Therefore, the Minister's obligation under s.3(11) is 'to accommodate circumstances which have arisen since the making of the order' and his jurisdiction in this regard to do so may be considered to be 'well settled'.

The allegation that the absence of procedures/standards/goals/criteria in s.3(11) renders that section unconstitutional is made without any regard to the actual function of that subsection (as outlined by Cooke J.), the scheme of the 1999 Act (in particular s.3 as a whole), and the exercise of the Minister's discretion in accordance with natural and constitutional justice/international obligations which have been incorporated into domestic law by the Oireachtas (as per Cirpaci v. The Minister for Justice and Equality [2005] IESC 42). As was stated in East Donegal Co-Operative & Ors. v. Attorney General:-

      "All the powers granted to the Minister by s.3 which are prefaced or followed by the words 'at his discretion' or 'as he shall think proper' or 'if he so thinks fit' are powers which may be exercised only within the boundaries of the stated objects of the Act; they are powers which cast upon the Minister the duty of acting fairly and judicially in accordance with the principles of constitutional justice, and they do not give him an absolute or an unqualified or an arbitrary power to grant or refuse at his will. Therefore, he is required to consider every case upon its own merits, to hear what the applicant or the licensee (as the case may be) has to say, and to give the latter an opportunity to deal with whatever case may be thought to exist against the granting of a licence or for the refusal of a licence or for the attaching of conditions, or for the amendment or revocation of conditions which have already attached, as the case may be." (Emphasis added)
As regards the provisions regarding the revocation of a licence it is stated:-
      "As already stated in an earlier portion of this judgment, the Minister must act in the way indicated and, so far as the revocation of a licence is concerned where it falls to be dealt with under subs. 6(a) of s.3, the provisions of subs. 7 of s.3 also require the Minister to cause the statement of his reasons for so doing to be laid before each House of the Oireachtas. The Act simply provides a particular formal structure of inquiry in respect of matters falling under subs. 6(b) of s.3, and in the absence of an express provision in the Act to the contrary, or in the absence of provisions from which the only reasonable construction is that in all other cases the Minister is to act in an unconstitutional manner, the only valid inference is that the Oireachtas did not purport to vest any such power in the Minister. The other provisions of s.3 of the Act do not demonstrate or indicate, whether expressly or by necessary implication, any intention on the part of the Oireachtas to confer such power upon the Minister. The provisions indicate different procedural requirements but they do not indicate that it is the clearly recognisable will of the Oireachtas that the Minister should be empowered to act in a manner contravening the provisions of the Constitution."
Therefore, the provision of s.3(11) is entitled to the presumption of constitutionality and the absence of 'criteria, standards, goals' does not indicate that the Minister is empowered to act unconstitutionally. The Minister must determine every application on its merits and must act inter alia within the boundaries of the 1999 Act and the European Convention on Human Rights.

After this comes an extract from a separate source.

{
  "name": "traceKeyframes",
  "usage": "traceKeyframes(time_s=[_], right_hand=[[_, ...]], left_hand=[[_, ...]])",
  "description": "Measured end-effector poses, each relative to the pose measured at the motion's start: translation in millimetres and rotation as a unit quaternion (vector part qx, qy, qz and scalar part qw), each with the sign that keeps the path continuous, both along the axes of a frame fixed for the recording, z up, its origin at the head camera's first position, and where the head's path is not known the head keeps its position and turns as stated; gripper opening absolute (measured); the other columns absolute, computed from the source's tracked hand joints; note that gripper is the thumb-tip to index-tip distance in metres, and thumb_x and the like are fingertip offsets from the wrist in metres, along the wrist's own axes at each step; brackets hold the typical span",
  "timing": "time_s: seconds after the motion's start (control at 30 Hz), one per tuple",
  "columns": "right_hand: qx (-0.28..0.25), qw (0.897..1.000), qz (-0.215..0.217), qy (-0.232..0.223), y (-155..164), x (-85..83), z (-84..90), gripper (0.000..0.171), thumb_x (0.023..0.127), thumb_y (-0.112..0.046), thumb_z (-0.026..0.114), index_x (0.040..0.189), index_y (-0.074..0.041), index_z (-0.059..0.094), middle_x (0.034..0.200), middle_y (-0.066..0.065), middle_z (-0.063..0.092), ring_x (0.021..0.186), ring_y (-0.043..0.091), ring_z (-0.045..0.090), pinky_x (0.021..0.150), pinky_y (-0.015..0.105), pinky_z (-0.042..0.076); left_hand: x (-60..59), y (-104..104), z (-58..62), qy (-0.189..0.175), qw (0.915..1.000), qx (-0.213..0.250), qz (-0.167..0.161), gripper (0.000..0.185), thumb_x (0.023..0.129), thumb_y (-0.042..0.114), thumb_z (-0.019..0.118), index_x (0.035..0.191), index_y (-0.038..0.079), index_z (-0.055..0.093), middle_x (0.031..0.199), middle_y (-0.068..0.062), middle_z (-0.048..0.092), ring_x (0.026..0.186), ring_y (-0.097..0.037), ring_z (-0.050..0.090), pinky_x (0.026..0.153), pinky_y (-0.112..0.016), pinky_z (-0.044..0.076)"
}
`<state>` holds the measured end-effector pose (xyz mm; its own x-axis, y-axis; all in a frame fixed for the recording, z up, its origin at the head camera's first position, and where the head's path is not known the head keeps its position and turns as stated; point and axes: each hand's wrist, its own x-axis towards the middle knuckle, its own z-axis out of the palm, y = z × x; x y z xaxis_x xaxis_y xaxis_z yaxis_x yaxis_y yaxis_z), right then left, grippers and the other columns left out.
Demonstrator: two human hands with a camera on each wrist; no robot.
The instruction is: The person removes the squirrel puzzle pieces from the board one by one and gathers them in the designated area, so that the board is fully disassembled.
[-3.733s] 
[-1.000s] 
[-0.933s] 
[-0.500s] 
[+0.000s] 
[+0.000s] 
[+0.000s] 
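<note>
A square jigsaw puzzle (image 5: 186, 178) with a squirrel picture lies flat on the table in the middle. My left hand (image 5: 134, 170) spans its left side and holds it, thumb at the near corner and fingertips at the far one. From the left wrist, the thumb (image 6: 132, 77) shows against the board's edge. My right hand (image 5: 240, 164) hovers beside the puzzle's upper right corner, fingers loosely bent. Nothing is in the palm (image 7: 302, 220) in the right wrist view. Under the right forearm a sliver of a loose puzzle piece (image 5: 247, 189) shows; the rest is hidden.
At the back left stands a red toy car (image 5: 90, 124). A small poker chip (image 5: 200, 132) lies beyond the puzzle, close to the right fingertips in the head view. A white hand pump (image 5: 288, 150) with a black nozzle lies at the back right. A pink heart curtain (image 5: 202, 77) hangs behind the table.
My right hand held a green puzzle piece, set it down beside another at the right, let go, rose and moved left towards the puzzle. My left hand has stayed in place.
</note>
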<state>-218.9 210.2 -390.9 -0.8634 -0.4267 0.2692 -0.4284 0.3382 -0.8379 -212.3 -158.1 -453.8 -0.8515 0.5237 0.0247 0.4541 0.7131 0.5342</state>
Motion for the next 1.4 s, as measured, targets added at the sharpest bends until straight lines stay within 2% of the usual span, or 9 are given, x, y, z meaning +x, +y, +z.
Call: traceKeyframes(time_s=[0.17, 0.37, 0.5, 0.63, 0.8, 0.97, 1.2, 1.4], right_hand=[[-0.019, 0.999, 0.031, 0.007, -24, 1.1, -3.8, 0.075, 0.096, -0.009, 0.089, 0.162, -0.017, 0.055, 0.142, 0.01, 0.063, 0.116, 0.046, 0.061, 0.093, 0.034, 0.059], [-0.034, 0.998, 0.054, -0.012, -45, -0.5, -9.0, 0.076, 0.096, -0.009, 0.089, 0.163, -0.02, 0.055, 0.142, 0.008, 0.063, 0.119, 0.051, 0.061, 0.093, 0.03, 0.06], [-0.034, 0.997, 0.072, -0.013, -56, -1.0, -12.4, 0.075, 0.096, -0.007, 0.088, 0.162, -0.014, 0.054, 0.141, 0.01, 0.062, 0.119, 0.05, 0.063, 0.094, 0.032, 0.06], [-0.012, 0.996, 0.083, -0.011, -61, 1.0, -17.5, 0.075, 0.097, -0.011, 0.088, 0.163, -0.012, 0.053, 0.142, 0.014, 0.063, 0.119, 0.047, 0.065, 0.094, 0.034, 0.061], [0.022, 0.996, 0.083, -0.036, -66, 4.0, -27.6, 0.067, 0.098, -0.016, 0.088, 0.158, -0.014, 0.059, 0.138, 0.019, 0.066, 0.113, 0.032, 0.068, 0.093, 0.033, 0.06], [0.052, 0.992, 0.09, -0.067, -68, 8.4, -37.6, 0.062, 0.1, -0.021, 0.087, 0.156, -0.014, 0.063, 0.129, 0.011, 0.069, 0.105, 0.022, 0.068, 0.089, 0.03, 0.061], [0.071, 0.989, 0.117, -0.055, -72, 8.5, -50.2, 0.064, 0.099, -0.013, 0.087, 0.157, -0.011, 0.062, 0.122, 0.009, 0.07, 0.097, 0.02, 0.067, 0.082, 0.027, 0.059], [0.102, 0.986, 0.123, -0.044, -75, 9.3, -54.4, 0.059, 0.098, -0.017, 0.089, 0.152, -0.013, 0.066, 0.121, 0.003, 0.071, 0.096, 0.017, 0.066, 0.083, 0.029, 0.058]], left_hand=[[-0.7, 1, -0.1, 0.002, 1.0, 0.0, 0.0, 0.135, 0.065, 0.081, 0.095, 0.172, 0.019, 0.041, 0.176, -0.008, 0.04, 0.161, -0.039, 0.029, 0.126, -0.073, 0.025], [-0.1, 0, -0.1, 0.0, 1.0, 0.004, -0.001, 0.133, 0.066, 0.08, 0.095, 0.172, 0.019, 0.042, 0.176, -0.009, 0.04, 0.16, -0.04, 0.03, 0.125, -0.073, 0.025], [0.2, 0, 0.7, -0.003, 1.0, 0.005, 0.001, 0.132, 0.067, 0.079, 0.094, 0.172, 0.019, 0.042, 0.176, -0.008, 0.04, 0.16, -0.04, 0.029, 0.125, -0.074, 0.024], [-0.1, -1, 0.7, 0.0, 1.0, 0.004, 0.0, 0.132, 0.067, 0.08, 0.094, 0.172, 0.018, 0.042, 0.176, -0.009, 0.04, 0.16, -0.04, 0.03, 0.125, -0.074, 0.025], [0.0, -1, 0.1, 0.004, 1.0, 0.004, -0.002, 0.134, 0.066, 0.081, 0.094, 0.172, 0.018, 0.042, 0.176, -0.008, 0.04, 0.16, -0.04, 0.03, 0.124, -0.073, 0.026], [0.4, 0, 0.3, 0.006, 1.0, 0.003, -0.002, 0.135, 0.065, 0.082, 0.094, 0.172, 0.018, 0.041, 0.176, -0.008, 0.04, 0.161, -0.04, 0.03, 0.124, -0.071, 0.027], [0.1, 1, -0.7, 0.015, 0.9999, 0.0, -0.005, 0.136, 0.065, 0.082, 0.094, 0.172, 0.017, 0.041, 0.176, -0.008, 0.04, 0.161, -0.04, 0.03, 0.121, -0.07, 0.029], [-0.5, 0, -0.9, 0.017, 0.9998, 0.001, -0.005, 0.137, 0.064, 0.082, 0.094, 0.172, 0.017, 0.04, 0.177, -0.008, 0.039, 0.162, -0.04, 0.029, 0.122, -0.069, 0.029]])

I am therefore of the view that s.3(1) of the Act passes the test of proportionality - both for the reasons elaborated in this first part of my judgment and for the reasons elaborated in relation to the Convention argument appearing hereunder and accordingly the applicants' constitutional challenge to the validity of s.3(1) and s.3(11) must fail.

Insofar as the most recent decision of the Minister not to amend or revoke is concerned I am satisfied that it was one made in accordance with constitutional principles. It withstands any test of proportionality in that the Minister when exercising his power under s.3(11) did, along with all other factors in the case, give due weight to the fourth applicant's altered family circumstances when considering the application. Notwithstanding those circumstances the fact remains that the applicant was at all times unlawfully within the State and his stay had been prolonged by fraud and deception in which the first applicant was also implicated from at least the time they became married. Both parties knew their circumstances were precarious when they did marry. The marriage was contracted in the full knowledge that the fourth applicant had no entitlement to be in Ireland. The particular factual and local circumstances in Georgia which affected the first applicant alone and which resulted in her being granted permission on humanitarian grounds to remain in the State are not grounds which have been shown either to constitute a continuing danger to her now nor are they matters which are of general concern in Georgia. Thus no case has been made out to suggest she is unable, with her children, to join her husband in Georgia should she so wish. The ultimate decision may therefore be seen as proportionate and fair and there is nothing in this case to suggest that the Minister discharged his function other than in a manner which complied with constitutional principles of natural justice and fair procedures. Indeed, it has not been seriously suggested on behalf of the fourth applicant that the Minister failed in any way to engage fully with the requirements identified by Fennelly J. as being integral to the exercise of his function under section 3(11). Thus, on simple judicial review grounds, I am not satisfied that the applicant has demonstrated any case to establish that the Minister's refusal to amend or revoke the decision to deport was exercised irrationally or unreasonably as that term is understood in the context of judicial review.

THE CONVENTION ARGUMENT
It is probably fair to say that the main thrust of the applicants' case was that a deportation order of indefinite duration had been found by the European Court of Human Rights to violate Article 8 of the Convention in a significant number of cases. However, it would, in my view, be quite incorrect to approach the issue of compatibility on the simple basis of an arithmetical computation of cases where a violation was found to exist as against the number of cases where a violation was not found to have occurred. Counsel for the respondents has pointed to a number of decisions, notably Dalia v. France [1998] ECHR 5 and Kaya v. Germany [2007] ECHR 538 where the Court decided that permanent exclusion orders did not violate Article 8.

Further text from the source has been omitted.